Feeding Infants and Young Children
Breastfeeding, in particular full breastfeeding, provides benefits for both infant and mother; food packages for mother/infant pairs are designed to encourage breastfeeding, in particular full breastfeeding;
When and how to introduce semisolid foods into the infant’s diet;
Guidance on appropriate types and amounts of foods and fluids for infants and young children, including foods to offer beyond those provided by the WIC program and the importance of quenching thirst with water; and
Encouragement to make appropriate choices among the variety of allowed fruits and vegetables to introduce infants and children to a varied diet that includes both fruits and vegetables.
Characteristics of good quality fresh fruits and vegetables;
How to use cash-value vouchers for fresh produce—determining how much they can obtain with the cash-value vouchers they have and identifying best buys; and
How to identify allowed processed fruits, vegetables, and other new food choices when shopping.
Handling Food in the Home
Transporting, storing, preparing, and using fruits, vegetables, whole-grain products, and other new food choices for best taste and shelf life; and
Following good food safety practices, especially with perishable foods.
However, in a recent report from the General Accounting Office (GAO, 2004), the WIC program is described by WIC administrators as having “limited ability to provide frequent and ongoing nutrition education because of competing program requirements.”2 For example, because of competing demands, the average WIC participant receives less than 20 minutes of nutrition education twice every six months.
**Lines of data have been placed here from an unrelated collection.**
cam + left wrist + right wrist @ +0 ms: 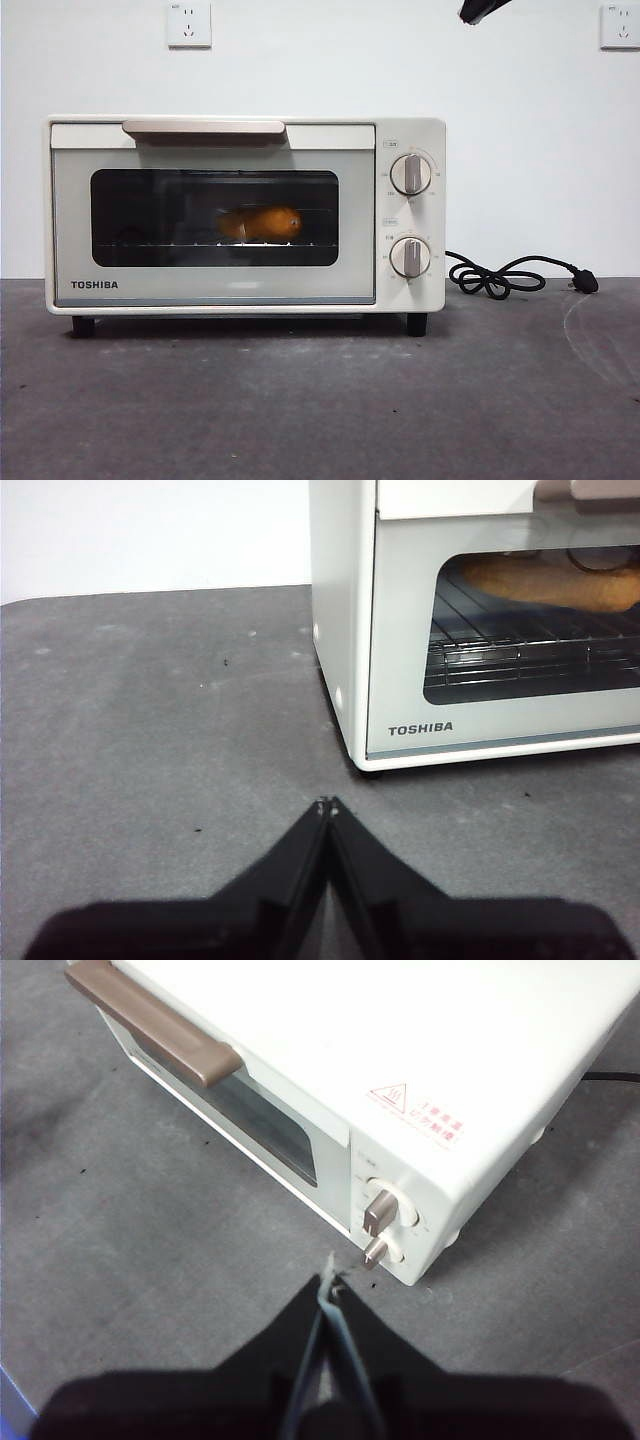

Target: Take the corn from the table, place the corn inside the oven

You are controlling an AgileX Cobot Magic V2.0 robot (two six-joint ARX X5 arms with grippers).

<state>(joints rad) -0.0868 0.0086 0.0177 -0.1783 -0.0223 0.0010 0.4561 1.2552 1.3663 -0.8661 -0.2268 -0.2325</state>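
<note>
Orange-yellow and glossy, the corn point(262, 223) lies on the wire rack point(215, 243) inside the oven point(245, 215), seen through the dark window at the centre of the front view; the door looks closed, its beige handle point(204, 127) flat along the top edge. In the left wrist view we see the same cob point(555, 582) at the upper right of the frame, behind the glass.

We judge the corn to be light, fairly stiff and a bit slippery, given the shine on its skin. If we had to lift it again, we would take it across the thick middle (not the tapered end), where two jaws could close on it squarely. As things lie, the placing looks done.

Both claws are together and hold nothing. The left gripper point(327, 805) hangs low over the table point(320, 400), near the oven's front corner by the brand name. The right gripper point(328, 1278) sits higher, looking down on the oven's white top, just off the corner with the two knobs point(382, 1222); we take the black tip point(480, 10) at the top right of the front view for an arm, though we cannot tell which.

The table is dark grey, matte and mottled. A black power cord point(510, 275) lies coiled at the right of the oven, its plug on the table. Behind stands a white wall with two sockets point(189, 24) near the upper corners.
</note>
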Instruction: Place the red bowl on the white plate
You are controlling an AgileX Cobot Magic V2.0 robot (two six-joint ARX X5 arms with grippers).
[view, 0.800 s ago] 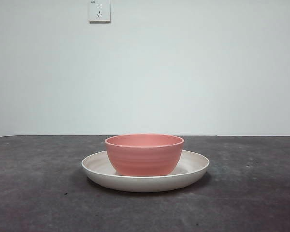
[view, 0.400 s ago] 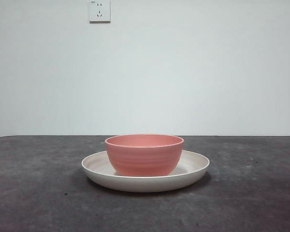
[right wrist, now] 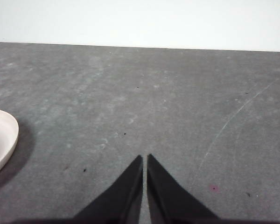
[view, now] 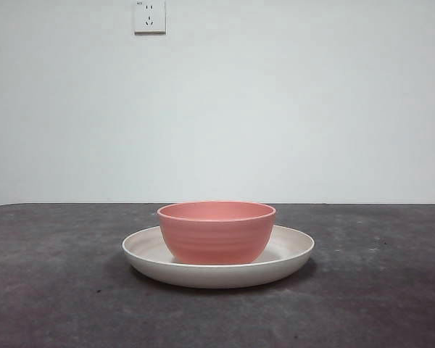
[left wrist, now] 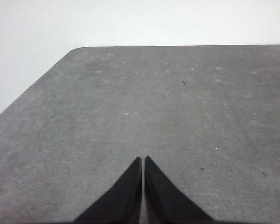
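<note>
The red bowl (view: 217, 232) stands upright inside the white plate (view: 293, 254) at the middle of the dark table in the front view. Neither arm shows in that view. My left gripper (left wrist: 143, 161) is shut above bare tabletop, with neither bowl nor plate in its view. My right gripper (right wrist: 144, 158) is also shut and holds nothing; an edge of the white plate (right wrist: 2, 140) shows off to its side, well apart from the jaws.
The dark grey table (view: 51, 290) reaches back to a plain white wall with a power socket (view: 149, 16) high up. The left wrist view shows a rounded table corner (left wrist: 77, 50).
</note>
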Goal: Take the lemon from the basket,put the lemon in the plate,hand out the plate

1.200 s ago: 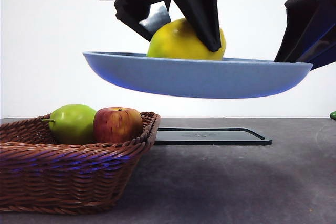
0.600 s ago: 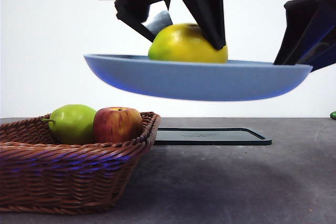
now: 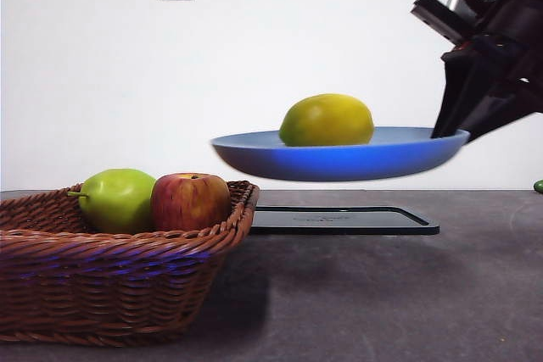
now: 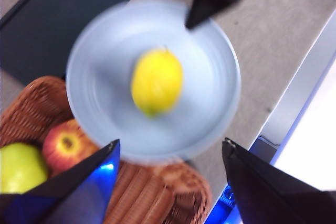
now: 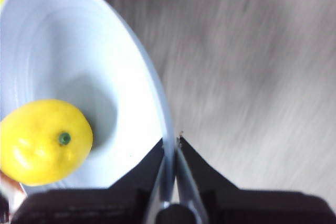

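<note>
- The lemon [image 3: 327, 119] lies on its side near the middle of the plate [image 3: 339, 161], which hangs in the air right of centre in the front view, clear of the desk [image 3: 382, 286] and above the black tray [image 3: 344, 219].
- The right claw [image 5: 170, 145] is pinched narrow on the plate's rim: in the right wrist view its two dark jaws meet on either side of the thin blue edge, at the lower middle of that frame. In the front view this arm shows as the dark mass at the upper right, touching the plate's right rim.
- Gripping one edge only leaves the plate cantilevered; it sits close to level, which I judge is what keeps the round fruit from rolling.
- The left claw [image 4: 170, 153] stands wide and empty, its jaws at the lower left and lower right of the left wrist view, looking down on plate and lemon from above, touching neither.
- The basket [image 3: 110, 281] sits at the lower left of the front view, holding a green fruit [image 3: 117, 199] and a red apple [image 3: 190, 201]; the plate partly overhangs it in the left wrist view.
- Judged from this, the lemon is placed and the hand-out is under way; a tilt or jerk could tip the fruit off.
</note>
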Available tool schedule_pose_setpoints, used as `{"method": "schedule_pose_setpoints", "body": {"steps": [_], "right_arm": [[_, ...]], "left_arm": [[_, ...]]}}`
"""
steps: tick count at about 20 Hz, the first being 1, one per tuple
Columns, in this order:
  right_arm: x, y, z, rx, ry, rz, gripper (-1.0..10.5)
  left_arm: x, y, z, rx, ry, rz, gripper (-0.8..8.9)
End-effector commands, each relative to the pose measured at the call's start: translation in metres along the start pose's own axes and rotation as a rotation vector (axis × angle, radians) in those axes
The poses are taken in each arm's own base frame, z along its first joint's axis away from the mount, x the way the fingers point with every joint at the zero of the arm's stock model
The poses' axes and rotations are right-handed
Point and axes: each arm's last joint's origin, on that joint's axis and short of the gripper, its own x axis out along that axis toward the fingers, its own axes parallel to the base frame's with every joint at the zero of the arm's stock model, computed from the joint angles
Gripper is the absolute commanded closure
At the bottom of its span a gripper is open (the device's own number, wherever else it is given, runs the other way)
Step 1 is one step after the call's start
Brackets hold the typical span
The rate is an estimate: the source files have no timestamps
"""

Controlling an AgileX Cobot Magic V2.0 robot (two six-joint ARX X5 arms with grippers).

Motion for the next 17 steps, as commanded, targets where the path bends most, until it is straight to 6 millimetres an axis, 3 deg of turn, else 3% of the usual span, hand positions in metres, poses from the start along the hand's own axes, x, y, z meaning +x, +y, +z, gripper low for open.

To realize fully the potential of the revised food packages to improve the nutritional status of the WIC population, a revised system for providing nutrition education may be needed that includes greater frequency and intensity of nutrition education efforts.
The committee also recommends that the FNS support demonstration projects to foster the development of educational approaches and materials to promote effective use of the revised food packages by WIC participants.
The food specifications in Table B-1 (Appendix B—Nutrient Profiles of Current and Revised Food Packages) cover more items than have been allowed previously and, in some cases, limit the use of foods that contain added sugars, fat, or salt (i.e., sodium). The committee encourages food manufacturers to consider changes in some of their products to meet the nutritional needs of WIC participants. These changes might take the following forms:
more product choices with reduced-sodium content;
fortification of selected foods with nutrients that are difficult to obtain in adequate amounts (e.g., fortification of yogurt and other milk products with vitamin D to amounts equivalent to milk);
ready-to-eat or quick-cooking whole grain products that meet the proposed specifications; and
economical packaging that is re-sealable or in sizes sufficiently small to aid in keeping food safe over the time frame for a single participant to consume the contents.
By staying abreast of innovations in the food industry and keeping open the lines of communication with industry leaders, WIC administrators at the national, regional, state, and local levels could maintain a vibrant and
flexible WIC program that will continue to serve the nutritional needs of WIC recipients and improve the health of women, infants, and children in the United States.
The set of revised WIC food packages holds potential to benefit the nutrition and health of the nation’s low-income women, infants, and children. However, effective implementation and nationwide adoption of the changes need to be preceded not only by administrative adjustments of the WIC program but also by a series of pilot studies and randomized, controlled trials to test and, if necessary, to improve the revisions. In addition, careful planning is needed to develop workable implementation procedures among all parties (Box 7-1), improve breastfeeding promotion and support, and effectively relate nutrition education to the revised food packages. Adoption of the plan to increase flexibility, variety, and participant choices described in this report is integral to meeting the criteria used by this committee in the redesign of the WIC food packages.